2. First Help

226 41 5
                                    

*

"Bukan siapa-siapa, berbeda dari yang lainnya, lebih terang daripada matahari,
lebih gelap dari malam. Aku bertanya-tanya, siapa engkau?"

-

Seorang gadis terus menyingkap rambutnya ke belakang telinga. Dia terus mengumpat kesal pada cuaca hari ini. Kenapa angingnnya begitu kencang, sih?

Tangannya yang lain tetap siaga menjaga kertas-kertas di tangannya agar tidak berhamburan karena angin. Sebenarnya kakak lelakinya sudah bersikeras untuk menjemputnya sampai pintu depan, tapi dia meyakinkan agar menjemputnya di gerbang, dan sekarang lihat, dia membuat keputusan yang bahkan menyusahkan dirinya sendiri.

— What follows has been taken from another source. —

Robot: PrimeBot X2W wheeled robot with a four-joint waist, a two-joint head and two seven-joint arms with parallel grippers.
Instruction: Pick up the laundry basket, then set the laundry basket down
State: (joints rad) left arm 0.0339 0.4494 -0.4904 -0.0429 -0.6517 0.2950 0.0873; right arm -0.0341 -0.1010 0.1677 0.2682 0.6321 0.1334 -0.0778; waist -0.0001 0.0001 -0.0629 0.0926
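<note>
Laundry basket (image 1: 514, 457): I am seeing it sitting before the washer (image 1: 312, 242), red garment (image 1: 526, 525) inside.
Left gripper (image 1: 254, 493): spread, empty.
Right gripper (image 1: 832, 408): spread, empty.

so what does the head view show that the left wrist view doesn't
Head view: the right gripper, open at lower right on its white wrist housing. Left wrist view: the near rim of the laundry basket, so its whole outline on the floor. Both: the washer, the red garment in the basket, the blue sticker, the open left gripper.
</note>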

Berbeda dengan gadis itu, lelaki yang bersandar di bawah pohon dengan membiarkan angin menerpa poninya itu menatap si gadis dengan seksama. Sesekali berdesis dan mengatai gadis itu bodoh.

Oh ayolah, banyak orang yang rela memperlambat waktu mereka untuk memilih memutari koridor dengan jaminan selamat dari angin, tapi gadis itu tetap bersikeras melintasi lapangan seluas ini.

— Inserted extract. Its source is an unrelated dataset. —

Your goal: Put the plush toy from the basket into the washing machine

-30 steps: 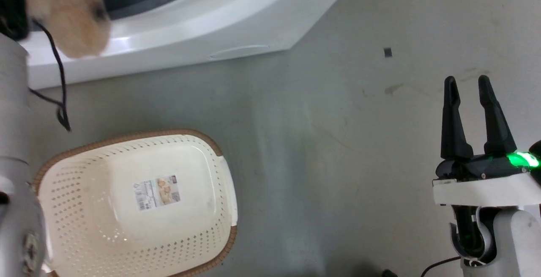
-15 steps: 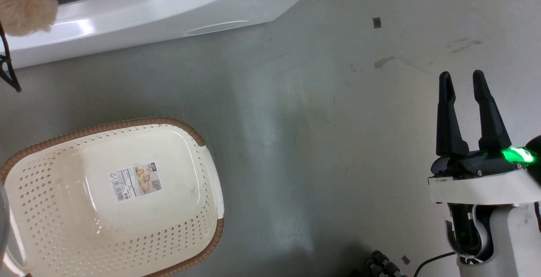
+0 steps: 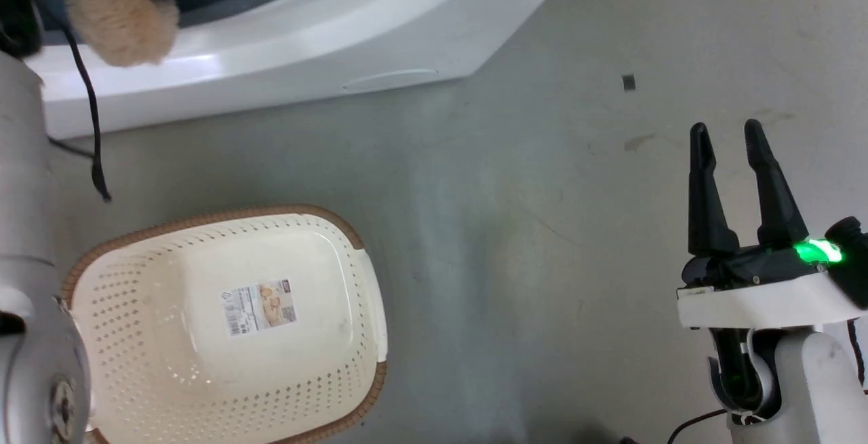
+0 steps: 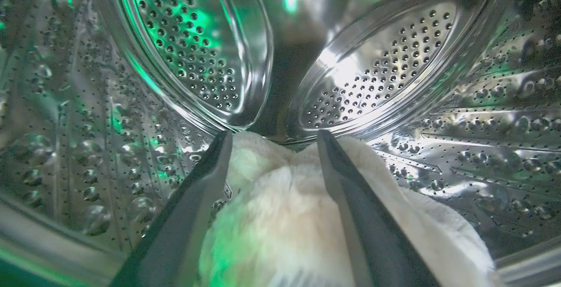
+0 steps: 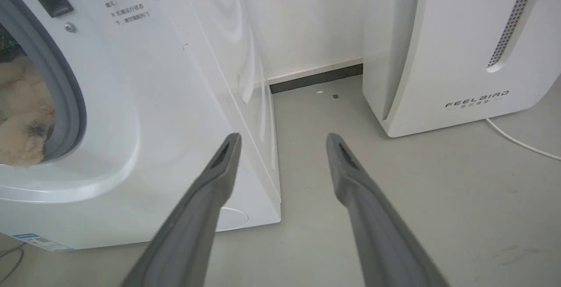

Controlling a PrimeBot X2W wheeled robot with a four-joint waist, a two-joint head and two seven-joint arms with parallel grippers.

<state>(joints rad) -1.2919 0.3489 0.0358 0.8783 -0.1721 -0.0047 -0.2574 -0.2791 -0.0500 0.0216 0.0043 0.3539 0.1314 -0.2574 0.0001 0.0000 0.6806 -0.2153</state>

Dengan terpaksa lelaki itu beranjak dari sandarannya dan melangkah mendekati gadis itu. Kalau saja kertas gadis itu tidak berhamburan, mungkin dia tidak mau membuang waktu seperti ini.

Dengan sigap lelaki itu mengambil kertas-kertas yang berhamburan. Dan syukurlah kertas itu tidak berterbangan terlalu jauh.

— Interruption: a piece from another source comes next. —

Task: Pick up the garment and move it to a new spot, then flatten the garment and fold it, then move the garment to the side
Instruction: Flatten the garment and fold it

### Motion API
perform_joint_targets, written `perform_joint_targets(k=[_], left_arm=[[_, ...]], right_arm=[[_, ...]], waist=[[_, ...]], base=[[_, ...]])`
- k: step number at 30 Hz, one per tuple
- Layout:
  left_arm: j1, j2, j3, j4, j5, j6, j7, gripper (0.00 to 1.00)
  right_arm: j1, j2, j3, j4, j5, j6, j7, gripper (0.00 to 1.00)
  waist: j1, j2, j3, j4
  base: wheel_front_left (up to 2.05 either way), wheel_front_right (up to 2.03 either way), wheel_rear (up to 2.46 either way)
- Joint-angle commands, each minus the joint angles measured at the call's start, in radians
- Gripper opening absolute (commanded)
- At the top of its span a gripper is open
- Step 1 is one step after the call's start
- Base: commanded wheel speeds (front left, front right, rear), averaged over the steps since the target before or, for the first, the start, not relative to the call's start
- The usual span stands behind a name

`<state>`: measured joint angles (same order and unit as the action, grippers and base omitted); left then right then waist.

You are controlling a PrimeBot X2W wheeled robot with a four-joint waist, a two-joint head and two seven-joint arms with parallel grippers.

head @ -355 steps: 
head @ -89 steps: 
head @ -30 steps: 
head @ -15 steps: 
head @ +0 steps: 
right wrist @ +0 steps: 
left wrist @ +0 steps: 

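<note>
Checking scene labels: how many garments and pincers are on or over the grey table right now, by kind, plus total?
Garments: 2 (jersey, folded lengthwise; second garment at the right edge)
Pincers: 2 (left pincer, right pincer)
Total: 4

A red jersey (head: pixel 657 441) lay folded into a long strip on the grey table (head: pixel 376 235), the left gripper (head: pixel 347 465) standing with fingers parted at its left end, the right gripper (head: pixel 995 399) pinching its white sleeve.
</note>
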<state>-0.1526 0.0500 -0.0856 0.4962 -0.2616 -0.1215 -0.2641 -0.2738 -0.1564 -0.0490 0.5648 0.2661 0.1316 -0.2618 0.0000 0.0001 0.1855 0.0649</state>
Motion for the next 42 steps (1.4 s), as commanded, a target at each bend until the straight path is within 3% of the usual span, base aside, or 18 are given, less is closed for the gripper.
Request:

Setelah terkumpul, dia mencekal lengan gadis itu. Ya, gadis itu hampir pergi dari tempatnya.

"Seharusnya kau mengucapkan terima kasih."

Lelaki itu memberikan kertas yang ia kumpulkan di atas tumpukan kertas lainnya yang masih setia di pangku gadis itu.

"Kau lagi!"

"Ya, terima kasih kembali." Dengan nada menyebalkan lelaki itu berucap sambil melipat kedua tangannya di depan dada.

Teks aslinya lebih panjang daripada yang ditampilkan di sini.